(Items listed in a dataset)
:::::

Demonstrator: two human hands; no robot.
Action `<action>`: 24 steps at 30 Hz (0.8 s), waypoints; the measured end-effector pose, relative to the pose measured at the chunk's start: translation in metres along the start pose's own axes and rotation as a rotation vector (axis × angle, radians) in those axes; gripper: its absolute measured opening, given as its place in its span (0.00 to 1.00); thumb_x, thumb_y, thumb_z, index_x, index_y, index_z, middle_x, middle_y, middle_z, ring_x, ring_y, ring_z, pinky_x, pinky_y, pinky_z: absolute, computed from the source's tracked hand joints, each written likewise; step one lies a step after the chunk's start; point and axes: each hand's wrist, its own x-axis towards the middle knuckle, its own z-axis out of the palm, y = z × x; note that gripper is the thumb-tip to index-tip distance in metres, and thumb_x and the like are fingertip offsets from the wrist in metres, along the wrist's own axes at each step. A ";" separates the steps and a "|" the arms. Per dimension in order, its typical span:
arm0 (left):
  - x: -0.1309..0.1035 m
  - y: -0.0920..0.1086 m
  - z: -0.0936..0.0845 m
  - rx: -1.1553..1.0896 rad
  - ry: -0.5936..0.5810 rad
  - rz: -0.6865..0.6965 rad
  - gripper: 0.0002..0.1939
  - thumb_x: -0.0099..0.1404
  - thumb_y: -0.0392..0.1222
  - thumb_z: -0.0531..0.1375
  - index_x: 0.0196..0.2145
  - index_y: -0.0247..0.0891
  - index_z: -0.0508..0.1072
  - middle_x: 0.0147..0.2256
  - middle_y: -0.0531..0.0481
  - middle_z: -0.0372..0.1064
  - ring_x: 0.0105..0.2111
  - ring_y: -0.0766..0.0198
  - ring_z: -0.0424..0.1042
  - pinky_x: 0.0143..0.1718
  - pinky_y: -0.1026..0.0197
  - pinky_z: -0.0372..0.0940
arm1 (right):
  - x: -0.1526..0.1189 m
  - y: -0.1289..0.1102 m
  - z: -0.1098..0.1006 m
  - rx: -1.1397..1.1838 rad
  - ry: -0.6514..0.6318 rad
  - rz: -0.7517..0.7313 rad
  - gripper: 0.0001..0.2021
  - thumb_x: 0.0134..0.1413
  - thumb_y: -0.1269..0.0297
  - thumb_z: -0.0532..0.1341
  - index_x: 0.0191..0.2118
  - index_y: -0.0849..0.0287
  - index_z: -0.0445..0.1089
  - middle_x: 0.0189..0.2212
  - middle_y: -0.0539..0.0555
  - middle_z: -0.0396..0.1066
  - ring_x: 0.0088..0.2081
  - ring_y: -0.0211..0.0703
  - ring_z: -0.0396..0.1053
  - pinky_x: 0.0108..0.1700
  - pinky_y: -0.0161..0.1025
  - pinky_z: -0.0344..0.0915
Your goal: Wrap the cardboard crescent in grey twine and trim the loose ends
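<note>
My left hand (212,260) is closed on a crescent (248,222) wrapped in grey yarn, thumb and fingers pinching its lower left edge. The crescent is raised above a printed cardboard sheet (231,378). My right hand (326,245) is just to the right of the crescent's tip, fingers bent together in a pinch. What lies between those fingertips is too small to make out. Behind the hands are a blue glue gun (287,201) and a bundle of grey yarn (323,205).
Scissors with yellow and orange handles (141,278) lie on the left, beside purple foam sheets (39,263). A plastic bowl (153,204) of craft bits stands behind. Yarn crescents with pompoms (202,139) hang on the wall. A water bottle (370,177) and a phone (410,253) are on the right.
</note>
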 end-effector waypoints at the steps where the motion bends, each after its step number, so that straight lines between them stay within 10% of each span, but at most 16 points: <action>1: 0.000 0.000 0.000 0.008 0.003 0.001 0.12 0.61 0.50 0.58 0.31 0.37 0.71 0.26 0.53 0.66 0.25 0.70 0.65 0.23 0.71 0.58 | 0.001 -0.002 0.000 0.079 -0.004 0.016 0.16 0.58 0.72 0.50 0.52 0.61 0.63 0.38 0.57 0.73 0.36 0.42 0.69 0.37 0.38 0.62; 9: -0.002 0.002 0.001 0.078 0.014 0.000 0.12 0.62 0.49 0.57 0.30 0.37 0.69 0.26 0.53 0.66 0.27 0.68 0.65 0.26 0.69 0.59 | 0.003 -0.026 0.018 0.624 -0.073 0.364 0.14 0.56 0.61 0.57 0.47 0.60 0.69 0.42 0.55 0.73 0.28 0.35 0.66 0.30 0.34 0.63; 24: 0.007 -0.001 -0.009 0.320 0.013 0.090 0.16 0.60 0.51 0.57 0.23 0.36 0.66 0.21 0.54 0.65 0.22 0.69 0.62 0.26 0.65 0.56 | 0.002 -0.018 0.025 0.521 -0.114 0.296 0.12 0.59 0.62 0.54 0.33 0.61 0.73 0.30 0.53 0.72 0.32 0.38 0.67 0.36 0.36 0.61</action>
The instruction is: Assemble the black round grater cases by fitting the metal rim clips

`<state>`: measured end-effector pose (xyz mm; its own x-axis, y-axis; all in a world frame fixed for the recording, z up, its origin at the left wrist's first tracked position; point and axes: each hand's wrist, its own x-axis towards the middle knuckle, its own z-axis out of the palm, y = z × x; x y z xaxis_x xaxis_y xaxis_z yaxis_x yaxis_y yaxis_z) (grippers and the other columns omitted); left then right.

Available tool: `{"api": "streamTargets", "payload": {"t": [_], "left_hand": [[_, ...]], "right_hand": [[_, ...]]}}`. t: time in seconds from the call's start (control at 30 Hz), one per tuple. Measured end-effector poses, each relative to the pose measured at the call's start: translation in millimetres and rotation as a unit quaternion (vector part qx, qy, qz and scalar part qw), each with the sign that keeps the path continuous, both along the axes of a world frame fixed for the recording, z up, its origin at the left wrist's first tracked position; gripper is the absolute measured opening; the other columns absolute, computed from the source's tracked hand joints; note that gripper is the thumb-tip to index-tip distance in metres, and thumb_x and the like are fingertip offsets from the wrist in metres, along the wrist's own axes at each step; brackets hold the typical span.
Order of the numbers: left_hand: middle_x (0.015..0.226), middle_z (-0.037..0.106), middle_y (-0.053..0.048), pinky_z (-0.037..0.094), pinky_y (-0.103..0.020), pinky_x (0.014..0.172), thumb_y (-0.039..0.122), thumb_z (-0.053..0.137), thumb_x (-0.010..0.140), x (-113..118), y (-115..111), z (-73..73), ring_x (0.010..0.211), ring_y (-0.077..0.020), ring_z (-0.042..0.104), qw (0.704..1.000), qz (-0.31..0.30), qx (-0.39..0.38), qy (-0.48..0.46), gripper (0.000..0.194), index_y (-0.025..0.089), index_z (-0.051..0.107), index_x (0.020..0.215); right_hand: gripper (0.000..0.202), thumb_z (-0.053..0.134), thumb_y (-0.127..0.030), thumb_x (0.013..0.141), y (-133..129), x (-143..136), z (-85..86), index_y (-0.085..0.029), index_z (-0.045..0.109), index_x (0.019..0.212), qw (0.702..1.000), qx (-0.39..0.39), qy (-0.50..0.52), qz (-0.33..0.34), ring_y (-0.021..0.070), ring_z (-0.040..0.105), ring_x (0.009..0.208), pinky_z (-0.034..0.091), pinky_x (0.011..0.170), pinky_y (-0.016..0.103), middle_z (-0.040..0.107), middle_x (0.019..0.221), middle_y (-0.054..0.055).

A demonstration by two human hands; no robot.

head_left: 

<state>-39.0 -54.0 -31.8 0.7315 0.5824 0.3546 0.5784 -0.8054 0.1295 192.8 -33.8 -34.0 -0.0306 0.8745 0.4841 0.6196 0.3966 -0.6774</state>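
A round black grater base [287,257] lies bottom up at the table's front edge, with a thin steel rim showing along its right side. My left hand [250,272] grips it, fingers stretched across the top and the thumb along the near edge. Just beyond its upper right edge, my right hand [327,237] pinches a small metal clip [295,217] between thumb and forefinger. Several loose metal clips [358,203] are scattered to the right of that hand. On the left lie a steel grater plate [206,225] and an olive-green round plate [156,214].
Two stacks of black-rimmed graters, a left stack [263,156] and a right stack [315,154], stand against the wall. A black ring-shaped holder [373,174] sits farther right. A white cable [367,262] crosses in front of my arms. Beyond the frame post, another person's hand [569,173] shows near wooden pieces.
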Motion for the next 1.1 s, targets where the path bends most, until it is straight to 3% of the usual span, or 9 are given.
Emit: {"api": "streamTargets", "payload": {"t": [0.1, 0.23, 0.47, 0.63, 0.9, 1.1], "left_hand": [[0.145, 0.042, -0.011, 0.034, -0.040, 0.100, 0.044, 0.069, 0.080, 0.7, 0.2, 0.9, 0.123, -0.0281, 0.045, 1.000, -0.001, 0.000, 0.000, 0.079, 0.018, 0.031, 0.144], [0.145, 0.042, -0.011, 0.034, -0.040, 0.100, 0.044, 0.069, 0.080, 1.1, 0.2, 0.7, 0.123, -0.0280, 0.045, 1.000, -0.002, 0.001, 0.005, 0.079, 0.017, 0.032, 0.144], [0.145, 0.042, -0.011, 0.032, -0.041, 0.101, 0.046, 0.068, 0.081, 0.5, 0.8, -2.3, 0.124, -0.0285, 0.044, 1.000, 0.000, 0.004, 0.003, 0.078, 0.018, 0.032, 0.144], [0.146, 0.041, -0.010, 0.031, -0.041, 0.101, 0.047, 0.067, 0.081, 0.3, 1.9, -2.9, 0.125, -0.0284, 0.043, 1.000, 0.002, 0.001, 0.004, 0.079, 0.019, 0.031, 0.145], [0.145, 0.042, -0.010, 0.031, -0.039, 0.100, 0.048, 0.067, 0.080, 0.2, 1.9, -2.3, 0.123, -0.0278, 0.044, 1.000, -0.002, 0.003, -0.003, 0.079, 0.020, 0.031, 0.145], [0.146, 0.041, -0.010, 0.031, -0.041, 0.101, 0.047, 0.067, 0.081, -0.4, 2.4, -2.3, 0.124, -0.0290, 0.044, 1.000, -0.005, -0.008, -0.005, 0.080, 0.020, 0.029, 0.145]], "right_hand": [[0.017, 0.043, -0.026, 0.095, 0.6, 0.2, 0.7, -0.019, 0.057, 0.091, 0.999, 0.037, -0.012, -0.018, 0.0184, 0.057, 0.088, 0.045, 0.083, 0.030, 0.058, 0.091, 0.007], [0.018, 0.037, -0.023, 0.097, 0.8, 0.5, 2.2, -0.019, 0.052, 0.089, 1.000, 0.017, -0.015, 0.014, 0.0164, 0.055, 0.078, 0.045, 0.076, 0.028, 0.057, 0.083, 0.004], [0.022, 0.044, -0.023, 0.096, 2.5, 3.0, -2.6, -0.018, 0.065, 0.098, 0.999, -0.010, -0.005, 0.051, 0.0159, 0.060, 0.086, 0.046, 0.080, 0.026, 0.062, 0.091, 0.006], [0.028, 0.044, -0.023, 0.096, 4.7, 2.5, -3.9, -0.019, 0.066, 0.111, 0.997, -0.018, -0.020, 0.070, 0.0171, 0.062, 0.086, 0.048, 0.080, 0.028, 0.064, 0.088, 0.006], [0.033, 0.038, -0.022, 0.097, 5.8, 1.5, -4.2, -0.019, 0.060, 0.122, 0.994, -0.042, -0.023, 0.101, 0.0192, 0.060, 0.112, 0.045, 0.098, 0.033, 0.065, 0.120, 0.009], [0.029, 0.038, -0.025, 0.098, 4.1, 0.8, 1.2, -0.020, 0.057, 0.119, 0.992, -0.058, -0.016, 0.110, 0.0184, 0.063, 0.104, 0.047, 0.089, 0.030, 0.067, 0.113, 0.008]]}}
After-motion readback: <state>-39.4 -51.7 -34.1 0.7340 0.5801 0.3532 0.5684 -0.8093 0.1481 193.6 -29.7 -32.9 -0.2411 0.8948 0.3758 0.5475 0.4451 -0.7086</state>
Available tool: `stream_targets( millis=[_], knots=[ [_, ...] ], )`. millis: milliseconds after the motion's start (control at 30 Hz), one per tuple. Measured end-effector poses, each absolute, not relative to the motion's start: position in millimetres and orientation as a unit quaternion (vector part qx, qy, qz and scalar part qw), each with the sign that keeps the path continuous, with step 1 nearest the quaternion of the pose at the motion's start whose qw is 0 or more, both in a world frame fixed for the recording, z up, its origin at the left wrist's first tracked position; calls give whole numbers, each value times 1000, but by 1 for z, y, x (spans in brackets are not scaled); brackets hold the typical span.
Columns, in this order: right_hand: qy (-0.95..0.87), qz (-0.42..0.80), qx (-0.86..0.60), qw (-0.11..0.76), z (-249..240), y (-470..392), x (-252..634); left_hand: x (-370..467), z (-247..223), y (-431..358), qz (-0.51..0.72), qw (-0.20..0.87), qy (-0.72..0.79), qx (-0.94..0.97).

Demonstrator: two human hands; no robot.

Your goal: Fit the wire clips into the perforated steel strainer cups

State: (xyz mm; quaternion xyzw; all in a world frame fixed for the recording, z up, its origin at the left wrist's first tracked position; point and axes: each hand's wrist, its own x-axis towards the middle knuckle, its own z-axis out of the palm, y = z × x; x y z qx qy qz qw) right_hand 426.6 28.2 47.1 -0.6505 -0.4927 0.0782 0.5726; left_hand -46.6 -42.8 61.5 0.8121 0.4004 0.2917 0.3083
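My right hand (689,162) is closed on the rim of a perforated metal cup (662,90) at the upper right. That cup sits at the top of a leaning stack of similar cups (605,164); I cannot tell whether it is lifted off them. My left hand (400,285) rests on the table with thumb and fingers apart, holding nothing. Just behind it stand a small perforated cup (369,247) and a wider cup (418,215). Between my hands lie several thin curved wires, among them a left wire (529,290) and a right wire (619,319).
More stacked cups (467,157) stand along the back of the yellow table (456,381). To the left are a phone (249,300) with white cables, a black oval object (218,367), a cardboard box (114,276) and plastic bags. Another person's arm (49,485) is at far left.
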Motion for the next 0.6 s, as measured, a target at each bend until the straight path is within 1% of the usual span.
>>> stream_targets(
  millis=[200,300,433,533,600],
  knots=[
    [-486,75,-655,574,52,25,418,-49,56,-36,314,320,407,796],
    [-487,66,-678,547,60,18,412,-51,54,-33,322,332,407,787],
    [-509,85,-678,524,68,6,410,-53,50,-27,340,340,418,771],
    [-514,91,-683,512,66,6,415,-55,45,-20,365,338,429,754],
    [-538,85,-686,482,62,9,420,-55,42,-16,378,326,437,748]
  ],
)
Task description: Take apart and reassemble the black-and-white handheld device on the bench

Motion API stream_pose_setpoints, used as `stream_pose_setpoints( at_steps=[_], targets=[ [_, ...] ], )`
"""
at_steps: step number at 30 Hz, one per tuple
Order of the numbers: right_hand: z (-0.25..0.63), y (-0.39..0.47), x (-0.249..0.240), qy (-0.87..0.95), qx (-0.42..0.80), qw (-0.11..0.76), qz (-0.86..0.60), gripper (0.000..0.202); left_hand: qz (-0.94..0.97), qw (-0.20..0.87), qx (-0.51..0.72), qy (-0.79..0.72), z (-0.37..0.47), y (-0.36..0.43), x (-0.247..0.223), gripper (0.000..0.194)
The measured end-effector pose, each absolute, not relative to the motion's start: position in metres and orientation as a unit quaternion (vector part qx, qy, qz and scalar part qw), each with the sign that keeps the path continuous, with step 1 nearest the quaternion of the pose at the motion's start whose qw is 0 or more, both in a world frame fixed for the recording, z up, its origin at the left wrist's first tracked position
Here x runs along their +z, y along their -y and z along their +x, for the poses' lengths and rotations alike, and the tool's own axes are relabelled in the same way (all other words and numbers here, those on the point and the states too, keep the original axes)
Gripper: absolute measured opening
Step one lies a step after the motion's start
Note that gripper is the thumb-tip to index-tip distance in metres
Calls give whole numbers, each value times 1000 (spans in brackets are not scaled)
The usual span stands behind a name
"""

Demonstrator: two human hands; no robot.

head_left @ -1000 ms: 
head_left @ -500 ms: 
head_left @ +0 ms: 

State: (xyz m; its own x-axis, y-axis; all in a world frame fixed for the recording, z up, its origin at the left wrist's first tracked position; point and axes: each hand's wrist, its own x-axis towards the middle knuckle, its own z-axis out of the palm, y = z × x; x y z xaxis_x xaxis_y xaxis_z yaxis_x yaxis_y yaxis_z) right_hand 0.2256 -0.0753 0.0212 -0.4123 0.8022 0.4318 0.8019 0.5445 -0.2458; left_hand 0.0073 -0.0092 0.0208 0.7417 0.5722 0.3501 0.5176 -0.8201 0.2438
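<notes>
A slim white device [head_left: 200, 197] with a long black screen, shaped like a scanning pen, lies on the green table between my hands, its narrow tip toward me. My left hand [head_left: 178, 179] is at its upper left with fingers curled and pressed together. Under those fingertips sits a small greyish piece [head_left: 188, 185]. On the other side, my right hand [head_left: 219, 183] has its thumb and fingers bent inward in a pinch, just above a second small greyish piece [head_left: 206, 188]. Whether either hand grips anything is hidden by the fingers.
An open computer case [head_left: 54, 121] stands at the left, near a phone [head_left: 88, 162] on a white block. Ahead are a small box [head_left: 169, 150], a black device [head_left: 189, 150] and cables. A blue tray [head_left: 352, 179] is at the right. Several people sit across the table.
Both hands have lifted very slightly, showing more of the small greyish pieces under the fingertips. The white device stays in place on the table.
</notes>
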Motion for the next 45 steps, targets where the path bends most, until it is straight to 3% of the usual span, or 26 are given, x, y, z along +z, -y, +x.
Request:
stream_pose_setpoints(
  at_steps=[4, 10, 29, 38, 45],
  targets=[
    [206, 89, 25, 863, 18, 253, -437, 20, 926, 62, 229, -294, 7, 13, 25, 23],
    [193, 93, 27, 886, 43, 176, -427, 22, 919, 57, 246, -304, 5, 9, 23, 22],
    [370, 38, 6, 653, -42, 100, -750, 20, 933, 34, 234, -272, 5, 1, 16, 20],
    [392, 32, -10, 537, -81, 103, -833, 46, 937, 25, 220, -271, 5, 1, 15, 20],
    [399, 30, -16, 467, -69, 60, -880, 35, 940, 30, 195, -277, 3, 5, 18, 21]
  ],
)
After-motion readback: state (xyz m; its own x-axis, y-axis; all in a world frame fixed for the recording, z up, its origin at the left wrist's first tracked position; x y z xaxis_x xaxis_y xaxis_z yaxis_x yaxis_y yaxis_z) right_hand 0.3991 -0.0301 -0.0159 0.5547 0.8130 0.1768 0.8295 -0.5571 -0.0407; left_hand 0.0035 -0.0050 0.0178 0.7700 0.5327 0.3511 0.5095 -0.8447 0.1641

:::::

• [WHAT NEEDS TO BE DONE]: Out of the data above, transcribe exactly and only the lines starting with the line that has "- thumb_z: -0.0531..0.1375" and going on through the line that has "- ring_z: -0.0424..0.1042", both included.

• [RESPONSE TO THE TASK]:
  - thumb_z: -0.0531..0.1375
  - index_x: 0.0196..0.2145
  - index_y: -0.0247..0.0891
  - index_z: -0.0508..0.1072
  - middle_x: 0.0147..0.2256
  - middle_y: -0.0531..0.0481
  - middle_z: -0.0372..0.1064
  - ring_x: 0.0105..0.2111
  - ring_y: -0.0766..0.0198
  - ring_z: -0.0424..0.1042

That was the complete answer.